4.08.2008

Más definitivo que el amor

Acabado como la segunda, la tercera, o la cuarta vez que dejaste de fumar “para siempre”. Sí, me gustaría que fuese uno de esos finales de mentirijillas, de herida con salsa de tomate, una de esas cosas que se sueltan para que la gente te deje tranquila, para no tener que escuchar una y otra vez que te estás matando, que no sabes lo que haces, que no sabes lo que quieres, que eres tan débil. Acabado como en segundo de primaria cuando el farolillo de papel que tenía que repetir una y otra vez. Puedes hacerlo mejor, me decía la profesora, si no te esfuerzas te quedarás sin recreo. Pero yo no quería esforzarme por una estúpida manualidad y cada cinco minutos iba a junto de ella y le mostraba la obra maestra: un papel lleno de tijeretazos que ni siquiera podía mantenerse erguido si yo no sujetaba (intentando que no fuera del todo evidente) los distintos barrotes inconsistentes entre los dedos. Acabado como cuando juré que no volvería a casa sola tan tarde, que pasaba demasiado miedo, que no merecía la pena. O como cuando discutí con una amiga y decidí no verla más, castigarla con mi indiferencia, no cogerle el teléfono si no hacía un vía crucis de rodillas hasta la puerta de mi casa.

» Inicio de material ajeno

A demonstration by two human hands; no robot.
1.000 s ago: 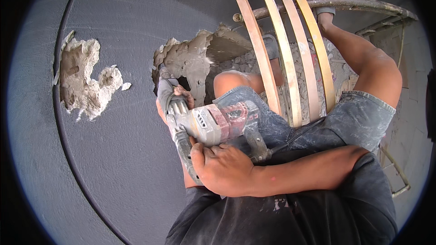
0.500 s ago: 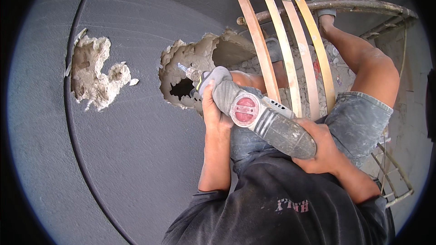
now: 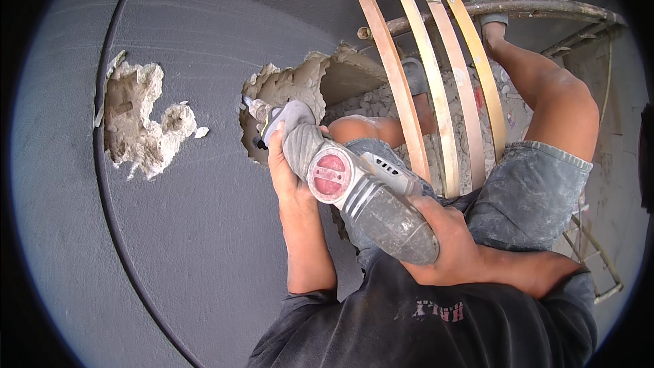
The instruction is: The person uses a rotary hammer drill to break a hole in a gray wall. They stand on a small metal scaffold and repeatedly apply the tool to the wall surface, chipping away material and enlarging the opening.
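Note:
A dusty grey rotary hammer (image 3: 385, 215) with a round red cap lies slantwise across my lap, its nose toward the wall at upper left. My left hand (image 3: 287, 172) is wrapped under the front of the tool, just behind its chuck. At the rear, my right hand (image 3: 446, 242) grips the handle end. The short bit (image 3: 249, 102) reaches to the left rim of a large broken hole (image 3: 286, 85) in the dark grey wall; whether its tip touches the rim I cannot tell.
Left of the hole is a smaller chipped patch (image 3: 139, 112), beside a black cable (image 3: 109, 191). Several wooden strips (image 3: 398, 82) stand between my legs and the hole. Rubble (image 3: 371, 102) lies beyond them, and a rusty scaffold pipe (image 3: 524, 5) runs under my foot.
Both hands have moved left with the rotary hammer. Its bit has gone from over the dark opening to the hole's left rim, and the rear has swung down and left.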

Acabado como se acaban las cosas que no deben acabar, que fueron hechas para ser circulares, in crescendos eternos que culminan en una desintegración que no precede más que a la reunificación de las partículas. Acabado como las venganzas en las películas, como las historias de amor en los poemas petrarquistas: me quemo por dentro, amor, la única que puede apaciguar mi dolor es la que aviva el fuego. Oh, ángel mío, la muerte es dulce en comparación con esta enfermedad que me consume, quítame de una vez la vida. Pero los problemas tampoco terminaban ahí, todos sabíamos (nos lo habían cantado en otro soneto) que la muerte no era más que una ilusión, que el fuego y el infierno son eternos.

Este debía ser uno de esos finales, uno de los nuestros también. Uno de esos finales de gritos, lágrimas, portazos y un silencio sólo roto por los vítores de la pronta reconciliación.

Podría haber sido uno de esos finales, ¿por qué no? Pero mientras me lavaba las manos en la pila de la cocina, mientras dejaba que el agua arrastrase tanto asco, tanta sangre ajena, me dí cuenta de que no se oía nada.

Tras tanta agitación, silencio de sepulcro.